| PROBLEM REQUIREMENTS |
From the data that follows, copy every line holding the string "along".

◆ ◆ ◆ ◆ ◆

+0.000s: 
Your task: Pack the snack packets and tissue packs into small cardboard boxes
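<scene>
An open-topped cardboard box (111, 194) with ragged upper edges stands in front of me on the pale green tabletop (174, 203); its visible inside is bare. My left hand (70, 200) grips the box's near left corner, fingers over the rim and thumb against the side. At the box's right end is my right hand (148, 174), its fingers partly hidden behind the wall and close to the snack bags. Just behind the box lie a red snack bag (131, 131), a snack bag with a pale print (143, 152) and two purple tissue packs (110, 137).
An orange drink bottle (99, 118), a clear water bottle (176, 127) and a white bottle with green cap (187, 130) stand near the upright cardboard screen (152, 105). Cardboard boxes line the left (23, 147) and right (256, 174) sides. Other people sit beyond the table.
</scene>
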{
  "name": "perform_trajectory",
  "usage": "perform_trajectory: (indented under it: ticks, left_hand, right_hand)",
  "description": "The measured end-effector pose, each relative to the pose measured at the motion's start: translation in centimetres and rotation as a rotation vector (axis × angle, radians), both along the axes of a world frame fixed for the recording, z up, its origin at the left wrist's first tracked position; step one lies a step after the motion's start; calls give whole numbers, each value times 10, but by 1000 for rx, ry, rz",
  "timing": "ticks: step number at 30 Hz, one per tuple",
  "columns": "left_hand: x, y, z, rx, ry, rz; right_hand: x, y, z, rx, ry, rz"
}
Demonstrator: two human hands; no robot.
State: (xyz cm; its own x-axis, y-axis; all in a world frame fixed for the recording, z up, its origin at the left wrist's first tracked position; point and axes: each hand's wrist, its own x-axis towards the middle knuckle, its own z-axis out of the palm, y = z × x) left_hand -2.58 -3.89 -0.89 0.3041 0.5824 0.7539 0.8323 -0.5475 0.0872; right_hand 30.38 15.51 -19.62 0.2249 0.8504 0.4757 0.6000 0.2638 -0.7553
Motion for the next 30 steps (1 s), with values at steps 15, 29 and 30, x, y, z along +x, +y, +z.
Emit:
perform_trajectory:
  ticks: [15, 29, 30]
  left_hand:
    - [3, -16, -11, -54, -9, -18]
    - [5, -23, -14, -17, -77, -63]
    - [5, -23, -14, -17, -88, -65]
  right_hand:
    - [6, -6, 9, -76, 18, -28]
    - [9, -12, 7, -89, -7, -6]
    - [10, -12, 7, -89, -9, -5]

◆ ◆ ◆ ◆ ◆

| RESPONSE |
  "description": "The measured end-effector pose, each relative to the pose measured at the motion's start: translation in centimetres and rotation as a rotation vector (axis × angle, radians), both along the axes of a world frame fixed for the recording, z up, its origin at the left wrist's first tracked position; step one lies a step after the motion's start; calls give whole numbers, each value times 10, but by 1000 for rx, ry, rz",
Motion for the next 30 steps (1 s), with values at steps 15, 29 and 30, x, y, z along +x, +y, +z.

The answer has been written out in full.